Precautions & Warnings

This inhaler is not indicated for the treatment of acute episodes of bronchospasm, or to treat an acute disease exacerbation. This can worsen asthma symptoms and cause paradoxical bronchospasm, which can be life threatening.It should not be used more than the prescribed dose.It should be used with caution in patients with cardiac arrhythmias, especially third-degree atrioventricular block and tachyarrhythmias, severe heart disease (particularly acute myocardial infarction, ischaemic heart disease, congestive heart failure). This should be administered with caution in patients with active or quiescent pulmonary tuberculosis and in patients with fungal and viral infections in the airways.

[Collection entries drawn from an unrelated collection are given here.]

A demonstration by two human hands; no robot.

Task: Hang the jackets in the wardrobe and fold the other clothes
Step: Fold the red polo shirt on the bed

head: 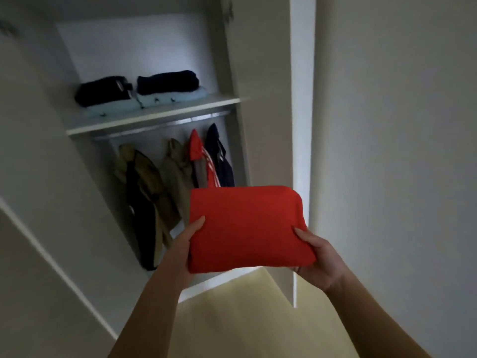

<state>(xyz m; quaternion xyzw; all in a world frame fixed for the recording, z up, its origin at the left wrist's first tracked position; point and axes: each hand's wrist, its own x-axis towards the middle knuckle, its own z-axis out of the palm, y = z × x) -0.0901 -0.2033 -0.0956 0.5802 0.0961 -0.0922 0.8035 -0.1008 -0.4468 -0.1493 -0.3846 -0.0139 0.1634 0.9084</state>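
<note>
A folded red garment [247, 226] is held flat in front of the open wardrobe [160, 120]. My left hand [184, 244] grips its left edge, thumb on top. My right hand [318, 257] grips its right edge, thumb on top and fingers underneath. On the wardrobe shelf [154, 116] lie two stacks of folded clothes [136, 93], dark pieces over pale blue ones. Below the shelf, several jackets hang from the rail [165, 124]: olive and black ones [144, 192], a red one [197, 148] and a navy one [219, 156].
The wardrobe's right door [302, 125] stands open, edge-on, just right of the red garment. Another white panel [51, 228] runs along the left. Pale wooden floor [245, 313] shows below my arms. A plain wall [400, 151] fills the right side.
</note>
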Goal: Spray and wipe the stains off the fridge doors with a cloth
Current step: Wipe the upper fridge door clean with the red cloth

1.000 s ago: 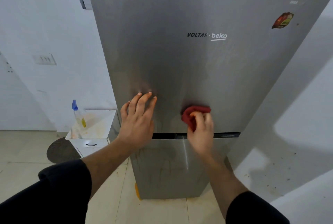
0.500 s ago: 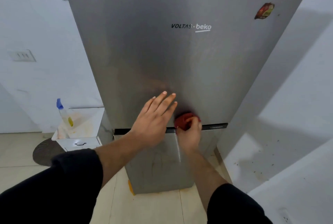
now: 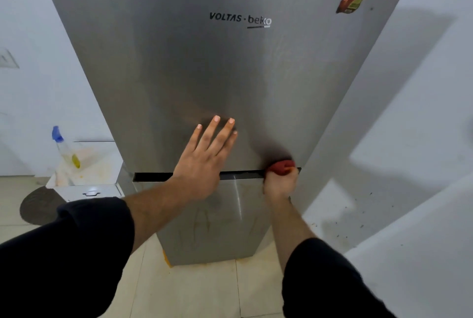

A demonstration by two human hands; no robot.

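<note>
A tall steel fridge fills the view; its upper door (image 3: 204, 74) carries a brand logo, and its lower door (image 3: 225, 225) shows brownish streak stains. My left hand (image 3: 202, 164) lies flat and open against the bottom of the upper door, fingers spread. My right hand (image 3: 280, 184) grips a bunched red cloth (image 3: 281, 166) pressed at the upper door's bottom right corner, right on the dark gap between the doors. A spray bottle (image 3: 65, 149) with a blue head and yellow liquid stands on a white cabinet to the left.
The white cabinet (image 3: 87, 191) with a stained top stands left of the fridge, and a round dark mat (image 3: 38, 206) lies on the tiled floor beside it. A white wall (image 3: 384, 138) closes in on the fridge's right side. A sticker (image 3: 351, 0) sits on the upper door's right.
My right hand has slid the red cloth rightward along the bottom of the upper door to its right corner. My left hand moved right on the door, staying flat.
</note>
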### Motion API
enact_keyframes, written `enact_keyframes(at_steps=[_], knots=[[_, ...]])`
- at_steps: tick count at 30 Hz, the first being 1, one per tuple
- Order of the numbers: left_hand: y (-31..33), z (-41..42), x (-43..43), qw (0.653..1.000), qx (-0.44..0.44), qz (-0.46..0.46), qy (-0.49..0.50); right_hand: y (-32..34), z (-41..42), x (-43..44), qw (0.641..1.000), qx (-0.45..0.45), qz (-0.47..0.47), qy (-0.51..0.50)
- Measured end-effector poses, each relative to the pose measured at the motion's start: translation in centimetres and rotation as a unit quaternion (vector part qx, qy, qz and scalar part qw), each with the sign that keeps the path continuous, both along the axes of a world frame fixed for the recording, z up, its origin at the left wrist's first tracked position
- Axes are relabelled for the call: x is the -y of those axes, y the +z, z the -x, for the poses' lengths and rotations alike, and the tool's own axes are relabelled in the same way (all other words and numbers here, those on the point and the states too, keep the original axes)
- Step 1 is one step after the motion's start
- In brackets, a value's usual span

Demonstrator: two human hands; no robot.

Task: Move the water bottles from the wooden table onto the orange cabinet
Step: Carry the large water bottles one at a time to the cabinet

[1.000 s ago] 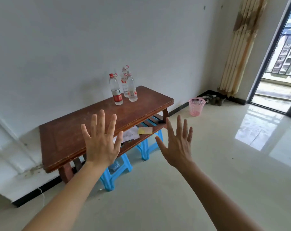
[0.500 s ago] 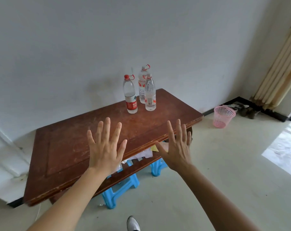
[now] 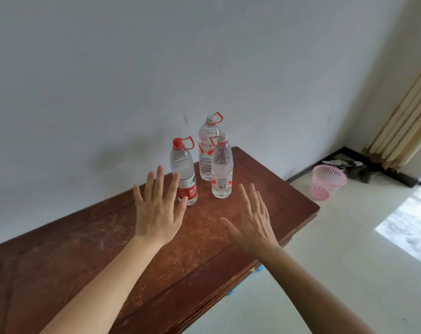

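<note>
**A:** Where do the bottles stand?

**B:** Three water bottles [image 3: 205,162] stand upright on the wooden table [image 3: 84,261], bunched at its far end near the wall [image 3: 108,80]. The red-capped bottle [image 3: 183,165], with a red label, is on the left. The tall bottle [image 3: 206,143] is behind, closest to the wall. The right bottle [image 3: 222,169] stands in front of the tall one. Those two overlap in the view, so it cannot be told whether they touch.

**A:** And the person's hands?

**B:** Both are held out above the tabletop, backs up, fingers straight and spread, holding nothing. The left hand [image 3: 157,210] is just in front of the red-capped bottle. Its forefinger and thumb cross the bottle's lower half in the view, and contact cannot be told. The right hand [image 3: 252,220] hovers nearer the table's right edge, short of the right bottle and apart from it.

**A:** Anything else around?

**B:** A pink basket [image 3: 327,183] sits on the pale floor [image 3: 337,273] beyond the table's far corner. A striped curtain [image 3: 409,121] hangs at the right.
</note>
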State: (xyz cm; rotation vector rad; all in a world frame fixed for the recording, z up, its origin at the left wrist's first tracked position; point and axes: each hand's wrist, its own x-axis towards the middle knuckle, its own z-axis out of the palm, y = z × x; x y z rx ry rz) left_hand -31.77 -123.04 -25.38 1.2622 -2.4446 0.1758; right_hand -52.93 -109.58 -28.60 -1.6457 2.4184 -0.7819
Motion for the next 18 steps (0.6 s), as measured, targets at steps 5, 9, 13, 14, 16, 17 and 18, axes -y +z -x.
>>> enact_keyframes(at_steps=[5,9,13,14,16,17,18], knots=[[-1.4,3.5,6.2,1.000,0.002,0.005,-0.002,-2.5,3.2,6.2,0.999,0.016,-0.035,0.039],[-1.4,6.8,11.5,1.000,0.013,0.005,0.005,-4.8,4.8,11.8,0.989,0.047,-0.057,0.125],[0.1,11.3,16.8,0.999,0.030,0.014,0.013,-6.3,6.4,17.2,0.970,0.112,-0.107,0.190],[0.2,12.3,18.0,0.999,0.037,0.013,0.018,-6.7,6.6,18.7,0.964,0.128,-0.118,0.201],[0.2,13.2,19.7,0.999,0.043,-0.005,0.027,-7.7,6.5,21.2,0.958,0.145,-0.119,0.215],[0.0,13.6,20.4,0.999,0.033,-0.016,0.029,-8.4,6.6,22.6,0.955,0.159,-0.123,0.218],[-0.6,13.7,21.1,0.999,0.018,-0.021,0.037,-9.2,6.4,24.2,0.949,0.177,-0.130,0.225]])
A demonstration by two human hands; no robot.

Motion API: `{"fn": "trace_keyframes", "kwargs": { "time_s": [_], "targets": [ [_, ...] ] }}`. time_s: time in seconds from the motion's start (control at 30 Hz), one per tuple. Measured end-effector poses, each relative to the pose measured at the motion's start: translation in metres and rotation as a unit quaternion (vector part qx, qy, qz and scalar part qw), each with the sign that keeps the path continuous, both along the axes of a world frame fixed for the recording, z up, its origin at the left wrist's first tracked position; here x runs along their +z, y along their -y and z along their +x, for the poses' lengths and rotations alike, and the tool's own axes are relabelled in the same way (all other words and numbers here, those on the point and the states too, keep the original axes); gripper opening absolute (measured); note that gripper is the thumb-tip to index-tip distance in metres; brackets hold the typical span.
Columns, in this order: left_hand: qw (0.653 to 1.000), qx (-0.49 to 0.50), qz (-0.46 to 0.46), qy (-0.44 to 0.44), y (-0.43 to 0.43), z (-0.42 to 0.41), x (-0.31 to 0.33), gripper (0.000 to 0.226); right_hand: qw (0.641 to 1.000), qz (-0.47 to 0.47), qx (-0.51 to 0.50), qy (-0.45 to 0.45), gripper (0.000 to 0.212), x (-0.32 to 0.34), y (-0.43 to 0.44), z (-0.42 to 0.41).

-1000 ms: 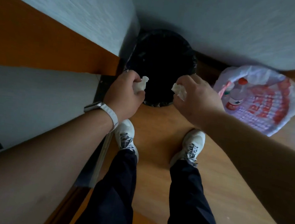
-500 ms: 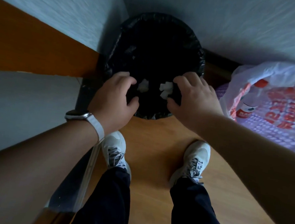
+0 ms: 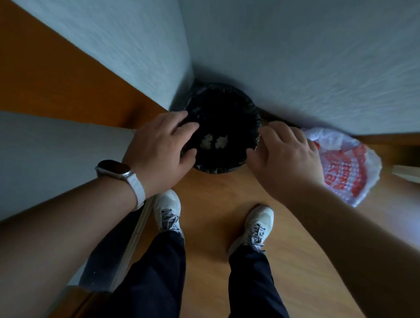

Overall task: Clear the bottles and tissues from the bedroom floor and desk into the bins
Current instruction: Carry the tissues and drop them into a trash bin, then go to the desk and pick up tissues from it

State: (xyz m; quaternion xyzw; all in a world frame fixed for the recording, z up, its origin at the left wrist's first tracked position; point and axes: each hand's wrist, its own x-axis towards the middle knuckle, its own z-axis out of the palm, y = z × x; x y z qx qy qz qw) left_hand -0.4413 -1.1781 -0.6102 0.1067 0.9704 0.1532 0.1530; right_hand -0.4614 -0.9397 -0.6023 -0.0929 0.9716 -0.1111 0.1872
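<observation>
My left hand [image 3: 162, 144] hangs over the left rim of the bin [image 3: 227, 89] and my right hand [image 3: 286, 157] over its right rim. The fingers of both are loosely spread and hold nothing. I cannot tell whether they touch the liner. The two tissues [image 3: 207, 141] lie side by side at the bottom of the bin, straight below the gap between my hands, so I judge this drop done. The bin stands in the far corner, just beyond my shoes [image 3: 168, 209]. A white bag [image 3: 346, 169] with red print sits on the floor [image 3: 226, 192] just right of the bin, partly behind my right hand, which is the nearer one to it. Nothing else to clear is in view, so I expect to turn away from this corner.
</observation>
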Motion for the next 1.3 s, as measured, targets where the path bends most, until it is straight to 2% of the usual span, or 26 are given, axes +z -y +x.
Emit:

Patients with certain conditions like hyperthyroidism, or diabetes mellitus should use it with caution, Patients should be advised to have their rescue inhaler available at all times.

Storage conditions

Before opening store in the refrigerator at 2-8°C temperature. Do not freeze. During use, keep the inhaler below 25°C temperature for a maximum upto 4 months. Keep away from light and wet places. Keep out of reach of children. Store the inhaler with the mouthpiece down.

Overdose effects

An overdose may produce signs and symptoms due to the individual component’s actions, including those seen with an overdose of other beta-2 agonists or anticholinergics and consistent with the known inhaled corticosteroid class effects. If overdose occurs, the patient's symptoms should be treated supportively with appropriate monitoring as necessary.